The average person (who makes use of the internet) has probably tried sharing a link with someone, at times when we copy and paste links it all looks like gibberish, there is however a pattern to every link, there is also a reason why you can share a link to someone and what the person will see after clicking that link will be vastly different from what you'll see using that link.
When you accept cookies on some website they create a unique identifier for you (based on what you're doing on the platform) that works with a "session" to enable you to enjoy seamless use of your favorite platforms. It's why you don't have to login every time you open some sites, you'd be signed in straight away because the browser recognizes you and helps the site you access to remember you. This is related to why YouTube can sometimes remember the exact point you stopped watching a video and when you return, you immediately pick up where you left off even when you may have forgotten where you stopped.

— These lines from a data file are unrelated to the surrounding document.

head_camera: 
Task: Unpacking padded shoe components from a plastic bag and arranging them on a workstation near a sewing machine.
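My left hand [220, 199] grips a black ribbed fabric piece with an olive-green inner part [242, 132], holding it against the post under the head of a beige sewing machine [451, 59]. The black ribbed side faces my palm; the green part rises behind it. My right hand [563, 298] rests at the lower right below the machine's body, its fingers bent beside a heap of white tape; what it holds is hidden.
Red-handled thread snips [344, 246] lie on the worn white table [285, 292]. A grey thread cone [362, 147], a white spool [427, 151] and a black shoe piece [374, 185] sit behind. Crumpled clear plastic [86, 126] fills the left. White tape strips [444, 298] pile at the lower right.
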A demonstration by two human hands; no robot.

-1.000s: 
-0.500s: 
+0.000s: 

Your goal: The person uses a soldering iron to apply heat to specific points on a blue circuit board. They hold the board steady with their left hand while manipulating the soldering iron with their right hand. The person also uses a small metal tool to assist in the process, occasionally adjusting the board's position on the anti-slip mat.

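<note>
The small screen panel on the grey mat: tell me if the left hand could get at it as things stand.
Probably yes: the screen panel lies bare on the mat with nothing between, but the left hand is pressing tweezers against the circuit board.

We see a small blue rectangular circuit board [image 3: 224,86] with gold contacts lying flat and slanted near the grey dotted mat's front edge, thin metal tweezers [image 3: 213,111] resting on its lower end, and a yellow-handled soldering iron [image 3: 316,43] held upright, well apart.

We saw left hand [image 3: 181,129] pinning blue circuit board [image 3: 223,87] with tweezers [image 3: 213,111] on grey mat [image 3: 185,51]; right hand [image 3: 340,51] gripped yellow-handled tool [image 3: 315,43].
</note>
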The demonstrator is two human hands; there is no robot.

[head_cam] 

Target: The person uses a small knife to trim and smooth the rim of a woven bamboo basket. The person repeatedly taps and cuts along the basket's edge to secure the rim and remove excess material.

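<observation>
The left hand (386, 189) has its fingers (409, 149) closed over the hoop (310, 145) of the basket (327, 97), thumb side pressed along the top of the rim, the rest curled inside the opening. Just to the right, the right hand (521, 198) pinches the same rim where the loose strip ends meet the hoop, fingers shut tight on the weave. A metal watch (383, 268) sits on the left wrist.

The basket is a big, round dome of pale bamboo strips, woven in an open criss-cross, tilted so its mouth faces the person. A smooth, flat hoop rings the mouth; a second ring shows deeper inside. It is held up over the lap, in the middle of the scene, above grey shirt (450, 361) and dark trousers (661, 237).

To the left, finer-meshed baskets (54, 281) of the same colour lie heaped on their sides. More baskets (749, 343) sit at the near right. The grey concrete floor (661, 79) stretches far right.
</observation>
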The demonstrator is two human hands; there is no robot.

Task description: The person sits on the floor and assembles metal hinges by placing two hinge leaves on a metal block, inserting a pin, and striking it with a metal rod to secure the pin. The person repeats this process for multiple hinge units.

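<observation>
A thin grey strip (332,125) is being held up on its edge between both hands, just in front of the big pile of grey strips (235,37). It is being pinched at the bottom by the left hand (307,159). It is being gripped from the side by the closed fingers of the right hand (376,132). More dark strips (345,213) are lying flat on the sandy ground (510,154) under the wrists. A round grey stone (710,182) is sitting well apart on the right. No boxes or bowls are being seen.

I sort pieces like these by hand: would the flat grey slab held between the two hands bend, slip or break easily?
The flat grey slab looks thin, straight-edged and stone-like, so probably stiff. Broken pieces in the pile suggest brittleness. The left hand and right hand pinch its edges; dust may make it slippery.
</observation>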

The session you're operating on a platform can also be terminated which is why after a period of time you're required to login in order to create a new session that the browser and the platform you're using can use to record your activities. There's a concept known as Model View Controller (MVC) that also dictates what you can see and do on a platform. If a person shares you the link to the admin login of a website you use, you most likely won't be able to open that particular page, you'll be redirected. This helps in authentication and authorization issues. To bring it closer to home, let's look at this post for example. You the view are not authorized to do more than like and comment on the post. I can like, comment, or delete my post (because there's a special authorization I enjoy as the creator of the post), If I sign into Hashnode with another account, Hashnode won't recognize me as the creator of this post, I'll be just like you. I also believe that the administrators of Hashnode also have more authorization, they can do all that I as the creator of the post can do, they can also delete my account, ban me or do some other things. These layers of responsibility help create a separation of power which is made possible by authentication and authorization features built into MVC when it is properly implemented.

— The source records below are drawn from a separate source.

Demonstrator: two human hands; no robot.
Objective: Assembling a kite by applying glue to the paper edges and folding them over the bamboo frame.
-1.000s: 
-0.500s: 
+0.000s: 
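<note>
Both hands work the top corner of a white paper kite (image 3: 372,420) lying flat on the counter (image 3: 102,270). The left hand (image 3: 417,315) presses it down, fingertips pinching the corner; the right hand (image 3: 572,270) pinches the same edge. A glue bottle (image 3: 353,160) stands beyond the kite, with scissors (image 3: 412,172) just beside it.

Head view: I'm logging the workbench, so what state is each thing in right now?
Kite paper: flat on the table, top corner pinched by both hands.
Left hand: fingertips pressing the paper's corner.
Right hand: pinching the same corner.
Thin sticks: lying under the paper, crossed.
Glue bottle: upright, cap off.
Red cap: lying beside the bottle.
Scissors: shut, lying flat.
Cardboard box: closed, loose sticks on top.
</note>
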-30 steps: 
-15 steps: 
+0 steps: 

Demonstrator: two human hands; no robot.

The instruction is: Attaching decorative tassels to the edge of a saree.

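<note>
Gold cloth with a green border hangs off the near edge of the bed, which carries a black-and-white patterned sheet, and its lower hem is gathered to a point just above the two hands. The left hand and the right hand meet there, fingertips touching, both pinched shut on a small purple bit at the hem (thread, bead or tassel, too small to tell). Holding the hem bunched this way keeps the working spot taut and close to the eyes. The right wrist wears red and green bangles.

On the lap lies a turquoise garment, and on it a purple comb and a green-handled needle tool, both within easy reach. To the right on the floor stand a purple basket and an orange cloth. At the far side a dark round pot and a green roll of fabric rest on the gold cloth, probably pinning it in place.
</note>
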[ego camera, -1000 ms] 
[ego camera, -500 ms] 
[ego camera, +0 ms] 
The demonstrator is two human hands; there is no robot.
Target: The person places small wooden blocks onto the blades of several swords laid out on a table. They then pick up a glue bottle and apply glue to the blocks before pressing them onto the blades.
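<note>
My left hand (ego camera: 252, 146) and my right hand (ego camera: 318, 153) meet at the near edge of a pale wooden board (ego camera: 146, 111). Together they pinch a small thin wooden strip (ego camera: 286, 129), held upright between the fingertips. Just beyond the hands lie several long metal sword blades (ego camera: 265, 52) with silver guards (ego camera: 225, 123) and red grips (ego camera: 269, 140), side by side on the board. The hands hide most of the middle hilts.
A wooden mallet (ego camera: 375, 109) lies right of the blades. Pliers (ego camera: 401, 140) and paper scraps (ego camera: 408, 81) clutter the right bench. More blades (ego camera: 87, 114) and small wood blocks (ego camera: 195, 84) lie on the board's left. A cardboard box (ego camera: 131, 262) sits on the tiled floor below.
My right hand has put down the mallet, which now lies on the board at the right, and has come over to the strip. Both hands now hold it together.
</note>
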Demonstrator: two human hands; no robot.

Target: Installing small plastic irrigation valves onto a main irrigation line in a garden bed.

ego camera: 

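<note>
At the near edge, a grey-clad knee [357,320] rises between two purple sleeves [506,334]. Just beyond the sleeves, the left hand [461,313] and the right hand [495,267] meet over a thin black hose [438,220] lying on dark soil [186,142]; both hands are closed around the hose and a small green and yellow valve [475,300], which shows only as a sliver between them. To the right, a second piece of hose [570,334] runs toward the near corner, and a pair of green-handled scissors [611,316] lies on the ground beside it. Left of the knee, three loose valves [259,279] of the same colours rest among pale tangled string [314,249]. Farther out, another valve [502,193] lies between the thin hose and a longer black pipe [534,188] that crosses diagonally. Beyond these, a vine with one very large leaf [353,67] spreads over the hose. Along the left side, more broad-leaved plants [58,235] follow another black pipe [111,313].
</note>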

A session, cookie, or token is usually unreadable (because they're random characters) strings of characters that are not just unique to a user, but also unique to the browser, the activities, time, and place of the client accessing the platform. On Twitter, for example, there are posts or videos that aren't available outside of a particular country. All of these features built into the web are what enable us to be able to regulate the use of the internet in order to provide security, improve performance, ensure privacy and overall grow the quality of the internet and not just the user experience.